President Medvedev, during his official visit to Helsinki in April said:

"In the treaty which is to replace the START treaty, we need to limit not only the number of nuclear warheads, but also the means of delivery.”

However, despite both sides' apparent willingness to lead the way in nuclear reductions, there are worries that discrepancies in the amount of nuclear warheads held by Russia and the US could complicate the talks.

A report recently published by the Federation of American Scientists (FAS) shows the United States to have a much smaller nuclear stockpile than Russia. So the big question is: how accurate are these figures?

Hans Kristensen from the FAS commented:

“The START treaty doesn’t really count the actual weapons that are on the systems. It assigns an artificial number to each delivery platform and from that you get what’s called aggregate numbers. So, the challenge for the new agreement is to try to get closer to a real number.”

Numbers aside, there is another potential issue in the works.
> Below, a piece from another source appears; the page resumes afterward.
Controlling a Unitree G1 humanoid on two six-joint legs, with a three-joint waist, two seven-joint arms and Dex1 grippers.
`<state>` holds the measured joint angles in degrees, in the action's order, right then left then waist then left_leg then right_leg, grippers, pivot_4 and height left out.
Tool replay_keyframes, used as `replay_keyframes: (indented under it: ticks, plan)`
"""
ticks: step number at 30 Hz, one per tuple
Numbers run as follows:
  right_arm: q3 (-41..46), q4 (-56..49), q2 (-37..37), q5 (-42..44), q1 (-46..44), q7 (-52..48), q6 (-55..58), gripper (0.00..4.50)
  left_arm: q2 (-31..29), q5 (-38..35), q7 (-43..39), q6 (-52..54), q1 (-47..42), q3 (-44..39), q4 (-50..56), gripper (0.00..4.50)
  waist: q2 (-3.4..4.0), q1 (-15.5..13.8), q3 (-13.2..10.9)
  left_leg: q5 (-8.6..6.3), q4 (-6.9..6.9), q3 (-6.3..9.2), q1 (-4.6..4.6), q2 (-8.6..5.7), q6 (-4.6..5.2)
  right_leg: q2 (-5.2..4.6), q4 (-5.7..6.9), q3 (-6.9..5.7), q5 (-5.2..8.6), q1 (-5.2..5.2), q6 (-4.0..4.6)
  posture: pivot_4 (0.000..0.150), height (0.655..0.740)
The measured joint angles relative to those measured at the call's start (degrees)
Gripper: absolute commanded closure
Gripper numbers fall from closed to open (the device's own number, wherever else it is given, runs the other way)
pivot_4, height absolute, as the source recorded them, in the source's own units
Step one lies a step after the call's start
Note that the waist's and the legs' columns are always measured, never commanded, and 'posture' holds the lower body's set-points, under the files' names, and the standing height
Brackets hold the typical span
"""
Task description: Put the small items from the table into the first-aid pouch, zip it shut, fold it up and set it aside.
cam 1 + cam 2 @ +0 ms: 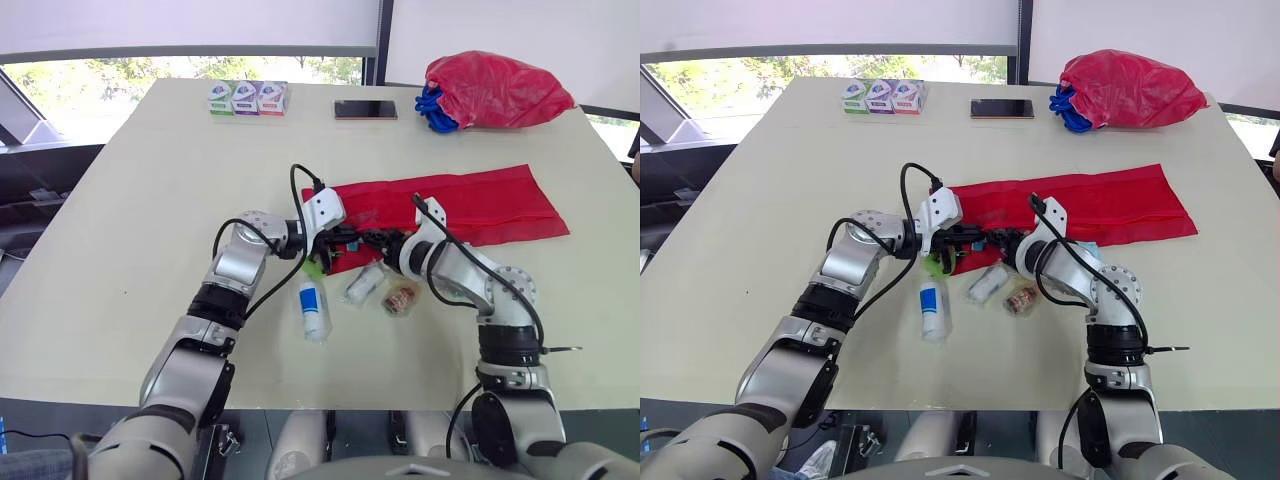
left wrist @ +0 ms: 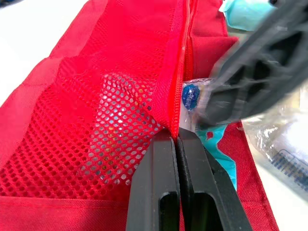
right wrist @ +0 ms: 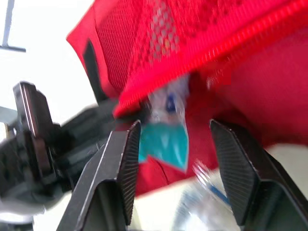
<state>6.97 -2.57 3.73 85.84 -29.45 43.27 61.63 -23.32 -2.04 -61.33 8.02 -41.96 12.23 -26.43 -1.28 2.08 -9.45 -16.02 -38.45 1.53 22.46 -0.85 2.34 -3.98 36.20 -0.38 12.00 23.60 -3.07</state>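
Now at the pouch: the red pouch (image 1: 470, 205) lay unfolded flat on the worktop (image 1: 150, 180), its mesh pocket gaping.
Handling: thin cloth and mesh looked light and limp, apt to bunch or slide; the firmer zip edge seemed the surest hold.
Left arm: the left hand (image 2: 177, 137), fingers pressed together, pinched that zip edge, elbow bent inward.
Right arm: the right hand (image 3: 175, 123) was spread at the pocket mouth, a teal packet (image 3: 163, 142) just beyond.
Waiting: bottle (image 1: 313, 308), bandage roll (image 1: 364, 285) and small packet (image 1: 401, 298) lay beside the pouch.
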Motion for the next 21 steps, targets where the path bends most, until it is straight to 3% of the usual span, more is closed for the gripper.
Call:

According to Russia’s Foreign Minister Sergey Lavrov, Russia wants the new START treaty to regulate the US-led anti-missile defence plans for Eastern Europe.

“Shaping the new treaty we must take into account global security. And this, of course, presumes we have to sort out things with the anti-missile defence,” he said.

Moscow vehemently opposes Washington's plans to deploy elements of its anti-missile defence shield in Poland and the Czech Republic. A lot of potential stumbling blocks are on the road to agreement.

So how long will this new treaty take before materialising from discussion topic into reality?

Joseph Cirincione, President of the Ploughshares Fund, and a personal friend of U.S. negotiator Rose Gottemoeller, says he hopes both countries will be nuclear-weapons free within a couple of decades.

“Both sides recognize that nuclear weapons are more likely to be used against them in military operations. I see this process extending over time, though. Probably another 20-25 years and in each stage it will go to lower and lower numbers. I think it is likely that we will see in the very near future, in the next couple of years, a treaty where both the US and Russia reduce to about 1,000 warheads each. Then down to hundreds, and that is when it really gets tough. I think it will take a decade or more to go from hundreds of nuclear weapons down to a regime where we could very favorably get to zero”.

Sam Greene, political analyst and Deputy Director of the ‘Carnegie Center’ says that even though there is a sea change from the Bush administration, the relations between the two sides are not going to be easy.

“The sides are trying to achieve a couple of different things – one of which has to deal with nuclear disarmament, and really replacing the START treaty with something that will continue to serve as a real foundation for the relationship moving forward and for security moving forward,” he said.

But, he added, “there is also a need to work on rebuilding the relationship as such, rebuilding trust and confidence. And this is an exercise that is part of that. That’s possibly even more important than the numbers of warheads and the nuclear security issues themselves.”